Information supplied =>
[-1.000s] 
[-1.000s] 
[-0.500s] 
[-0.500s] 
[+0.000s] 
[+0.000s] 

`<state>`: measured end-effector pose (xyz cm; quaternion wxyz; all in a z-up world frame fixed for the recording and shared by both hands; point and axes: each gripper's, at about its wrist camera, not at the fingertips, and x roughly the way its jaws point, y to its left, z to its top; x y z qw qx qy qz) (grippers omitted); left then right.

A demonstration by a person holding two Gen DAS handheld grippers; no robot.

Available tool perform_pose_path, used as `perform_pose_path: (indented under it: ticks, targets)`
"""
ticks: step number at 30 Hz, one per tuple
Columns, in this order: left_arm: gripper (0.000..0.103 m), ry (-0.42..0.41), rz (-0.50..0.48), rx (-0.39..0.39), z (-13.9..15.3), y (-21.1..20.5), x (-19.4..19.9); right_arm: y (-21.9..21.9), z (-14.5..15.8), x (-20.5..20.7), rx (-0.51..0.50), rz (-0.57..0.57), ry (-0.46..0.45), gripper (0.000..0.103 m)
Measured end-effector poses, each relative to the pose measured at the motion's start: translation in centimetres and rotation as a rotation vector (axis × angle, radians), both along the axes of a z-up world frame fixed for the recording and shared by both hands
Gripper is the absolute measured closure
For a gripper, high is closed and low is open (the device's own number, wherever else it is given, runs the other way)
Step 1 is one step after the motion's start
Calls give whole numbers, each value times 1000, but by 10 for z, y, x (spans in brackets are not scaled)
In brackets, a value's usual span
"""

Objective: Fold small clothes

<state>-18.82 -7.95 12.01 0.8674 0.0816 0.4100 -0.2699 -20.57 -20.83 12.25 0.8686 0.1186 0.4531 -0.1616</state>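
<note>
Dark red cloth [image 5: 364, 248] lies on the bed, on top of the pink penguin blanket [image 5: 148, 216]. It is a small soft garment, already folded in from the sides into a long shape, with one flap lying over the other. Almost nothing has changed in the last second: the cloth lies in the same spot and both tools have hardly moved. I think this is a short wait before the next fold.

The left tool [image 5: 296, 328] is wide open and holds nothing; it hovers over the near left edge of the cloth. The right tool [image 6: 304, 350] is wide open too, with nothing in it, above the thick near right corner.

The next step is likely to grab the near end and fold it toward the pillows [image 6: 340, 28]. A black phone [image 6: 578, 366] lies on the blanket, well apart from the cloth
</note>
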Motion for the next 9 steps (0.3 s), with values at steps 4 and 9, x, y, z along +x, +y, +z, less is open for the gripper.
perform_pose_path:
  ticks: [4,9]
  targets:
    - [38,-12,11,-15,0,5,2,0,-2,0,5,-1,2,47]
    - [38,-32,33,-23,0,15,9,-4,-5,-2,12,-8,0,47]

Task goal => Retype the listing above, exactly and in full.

Solved problem =>
[-1.000s] 
[-1.000s] 
[-0.500s] 
[-0.500s] 
[+0.000s] 
[+0.000s] 

`<state>`: measured end-effector pose (xyz cm; quaternion wxyz; all in a z-up world frame fixed for the recording and shared by both hands; point and axes: each gripper's, at about its wrist camera, not at the fingertips, and x roughly the way its jaws point, y to its left, z to its top; x y z qw qx qy qz) (grippers omitted); left then right.

A demonstration by a person holding two Gen DAS handheld grippers; no robot.

Available tool perform_pose_path, used as `perform_pose_path: (indented under it: ticks, targets)`
"""
ticks: step number at 30 Hz, one per tuple
Columns, in this order: left_arm: gripper (0.000..0.103 m), ry (-0.42..0.41), rz (-0.50..0.48), rx (-0.39..0.39), z (-13.9..15.3), y (-21.1..20.5), x (-19.4..19.9); right_arm: y (-21.9..21.9), z (-14.5..15.8), x (-20.5..20.7), rx (-0.51..0.50), rz (-0.57..0.57), ry (-0.46..0.45), gripper (0.000..0.103 m)
Measured end-effector poses, each relative to the pose measured at the motion's start: translation in centimetres and rotation as a rotation vector (axis × angle, radians), both along the axes of a z-up world frame fixed for the recording and shared by both hands
Gripper is the absolute measured closure
For a gripper, high is closed and low is open (the device's own number, wherever else it is given, runs the other way)
Step 1 is one step after the motion's start
Calls give whole numbers, each value times 1000, but by 10 for z, y, x (spans in brackets are not scaled)
In brackets, a value's usual span
"""

Objective: Fold small clothes

<state>-18.82 -7.95 12.01 0.8674 0.0816 0.4100 -0.2699 -20.57 -20.83 12.25 0.8686 0.1186 0.4531 -0.1616</state>
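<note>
Dark red cloth [image 5: 364, 248] lies on the bed, on top of the pink penguin blanket [image 5: 148, 216]. It is a small soft garment, already folded in from the sides into a long shape, with one flap lying over the other. Almost nothing has changed in the last second: the cloth lies in the same spot and both tools have hardly moved. I think this is a short wait before the next fold.

The left tool [image 5: 296, 328] is wide open and holds nothing; it hovers over the near left edge of the cloth. The right tool [image 6: 304, 350] is wide open too, with nothing in it, above the thick near right corner.

The next step is likely to grab the near end and fold it toward the pillows [image 6: 340, 28]. A black phone [image 6: 578, 366] lies on the blanket, well apart from the cloth
</note>
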Motion for the next 9 steps (0.3 s), with values at steps 4 and 9, x, y, z along +x, +y, +z, less is open for the gripper.
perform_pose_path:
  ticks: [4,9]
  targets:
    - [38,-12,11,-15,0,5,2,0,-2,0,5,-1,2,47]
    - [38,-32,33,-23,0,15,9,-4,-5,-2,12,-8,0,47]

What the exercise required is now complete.